Task brief – Pull every line containing "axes" from the listing below.
Source data START
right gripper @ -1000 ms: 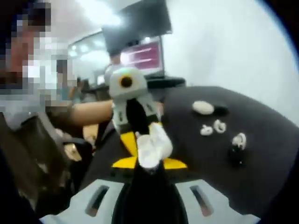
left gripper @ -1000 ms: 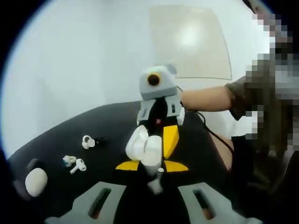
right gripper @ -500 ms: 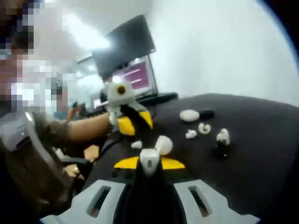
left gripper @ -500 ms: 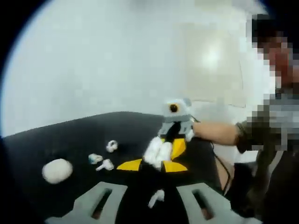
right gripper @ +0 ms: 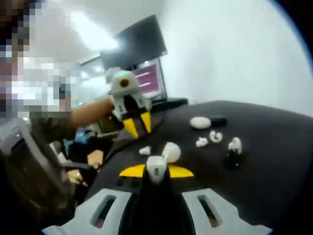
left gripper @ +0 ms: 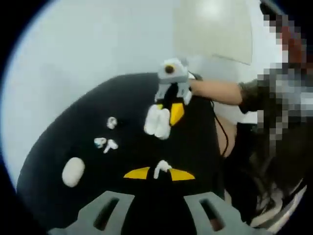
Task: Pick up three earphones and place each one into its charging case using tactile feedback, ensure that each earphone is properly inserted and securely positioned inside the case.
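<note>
My right gripper [right gripper: 156,171] is shut on an open white charging case [right gripper: 156,165], held above the black table [right gripper: 274,161]. In the left gripper view that right gripper [left gripper: 165,119] grips the case [left gripper: 155,122] from the far side. A single white earphone [left gripper: 161,169] lies on the table just past my left gripper [left gripper: 159,174]; it also appears in the right gripper view as the small earphone [right gripper: 145,150] left of the case. The left gripper [right gripper: 138,123] hangs farther back, jaws apart with nothing between them.
A closed white case [left gripper: 73,171] sits near the table's left edge, with two loose earphones [left gripper: 105,144] and another white earbud [left gripper: 111,122] beyond it. A person's arm [left gripper: 215,90] reaches in from the right. A monitor [right gripper: 142,49] stands behind the table.
My left gripper has pulled back from the case held by the right gripper. The earphone that was at the case now lies on the table between the two grippers.
</note>
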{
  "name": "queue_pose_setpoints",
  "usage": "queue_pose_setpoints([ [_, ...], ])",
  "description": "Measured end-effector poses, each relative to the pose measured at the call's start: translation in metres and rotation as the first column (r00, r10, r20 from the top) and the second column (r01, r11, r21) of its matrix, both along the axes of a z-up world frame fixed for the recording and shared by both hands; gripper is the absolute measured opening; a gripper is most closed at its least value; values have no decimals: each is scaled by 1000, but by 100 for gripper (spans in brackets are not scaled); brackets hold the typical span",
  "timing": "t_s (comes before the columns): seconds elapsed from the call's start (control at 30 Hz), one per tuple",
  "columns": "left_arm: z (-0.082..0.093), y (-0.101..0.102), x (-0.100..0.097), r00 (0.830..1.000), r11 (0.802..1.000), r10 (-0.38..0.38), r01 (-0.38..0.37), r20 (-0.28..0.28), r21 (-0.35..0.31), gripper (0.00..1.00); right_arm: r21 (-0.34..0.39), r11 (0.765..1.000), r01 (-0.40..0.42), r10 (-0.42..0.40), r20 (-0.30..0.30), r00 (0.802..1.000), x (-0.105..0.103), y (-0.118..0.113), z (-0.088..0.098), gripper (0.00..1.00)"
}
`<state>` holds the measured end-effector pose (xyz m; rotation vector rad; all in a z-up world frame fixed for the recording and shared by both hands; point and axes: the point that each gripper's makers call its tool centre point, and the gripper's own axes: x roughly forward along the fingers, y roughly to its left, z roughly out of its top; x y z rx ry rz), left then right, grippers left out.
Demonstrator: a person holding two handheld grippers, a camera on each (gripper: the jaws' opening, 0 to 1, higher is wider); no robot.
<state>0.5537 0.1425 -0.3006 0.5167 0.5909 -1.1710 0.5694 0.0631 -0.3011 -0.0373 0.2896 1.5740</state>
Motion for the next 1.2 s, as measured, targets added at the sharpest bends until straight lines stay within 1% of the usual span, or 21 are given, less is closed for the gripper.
queue_pose_setpoints([
  [0.07,-6,-3,7,1000,999,-13,12,21,47,11,-1,1000,2,-2,2,1000,1,0,0,17],
  [0.13,-12,-3,11,1000,997,-18,18,7,77,11,0,1000,0,0,4,1000,2,0,0,17],
  [0.27,-21,-7,13,999,996,-31,32,-11,88,10,1,1000,-3,3,4,1000,2,-1,0,17],
  [0.33,-26,-8,13,999,995,-35,35,-8,96,6,1,1000,-5,5,5,1000,2,-1,0,17],
  [0.37,-26,-11,11,999,996,-35,37,-23,77,3,0,1000,-6,6,6,1000,3,-1,0,17],
  [0.47,-21,-11,14,1000,1000,4,-4,-13,26,3,-3,1000,-8,8,10,1000,1,-1,-1,17],
  [0.53,-8,-11,16,998,994,53,-56,-36,-90,3,-8,1000,-12,13,14,1000,1,-1,-1,17],
  [0.57,1,-10,16,996,982,71,-80,-56,-169,3,-13,1000,-13,13,18,1000,0,0,-2,17],
  [0.6,13,-10,16,994,959,84,-101,-75,-266,3,-25,1000,-14,14,28,1000,0,0,-4,17],
  [0.63,29,-10,16,990,914,91,-125,-107,-385,3,-36,999,-16,18,36,999,-1,1,-6,17],
  [0.67,45,-10,14,984,850,89,-157,-156,-502,3,-42,999,-18,20,40,999,-1,1,-7,17],
  [0.7,59,-8,12,975,779,63,-180,-212,-600,3,-54,998,-21,23,45,999,-1,1,-9,17],
  [0.73,70,-7,9,971,719,31,-188,-238,-669,3,-59,998,-22,25,49,998,-1,1,-10,17],
  [0.77,77,-4,6,972,678,17,-182,-233,-712,3,-62,998,-23,27,52,998,-2,1,-11,17],
  [0.8,81,-3,6,975,658,21,-179,-220,-732,3,-65,998,-24,27,53,998,-2,1,-11,17],
  [0.83,82,-2,6,976,646,23,-179,-215,-742,3,-66,998,-24,28,56,998,-2,0,-11,17],
  [0.97,83,-9,5,977,627,34,-185,-211,-756,3,-76,997,-30,35,65,997,-3,0,-13,17],
  [1.07,83,-19,13,979,634,55,-185,-195,-751,3,-83,996,-42,50,91,995,-6,1,-14,17],
  [1.1,85,-24,19,979,631,58,-187,-194,-753,3,-84,995,-46,54,96,994,-7,1,-14,17],
  [1.13,84,-28,28,975,630,77,-211,-210,-748,3,-84,995,-49,57,100,993,-7,1,-14,17],
  [1.2,72,-35,45,957,651,154,-285,-246,-703,3,-85,995,-48,58,115,992,-8,1,-14,17],
])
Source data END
Solution to the problem –
  "description": "Measured end-effector poses, each relative to the pose measured at the call's start: translation in metres and rotation as the first column (r00, r10, r20 from the top) and the second column (r01, r11, r21) of its matrix, both along the axes of a z-up world frame fixed for the recording and shared by both hands; gripper is the absolute measured opening; a gripper is most closed at its least value; values have no decimals: each is scaled by 1000, but by 100 for gripper (spans in brackets are not scaled); brackets hold the typical span",
`<state>` holds the measured end-effector pose (xyz m; rotation vector rad; all in a z-up world frame fixed for the recording and shared by both hands; point and axes: the point that each gripper's makers call its tool centre point, and the gripper's own axes: x roughly forward along the fingers, y roughly to its left, z roughly out of its top; x y z rx ry rz), left then right, grippers left out.

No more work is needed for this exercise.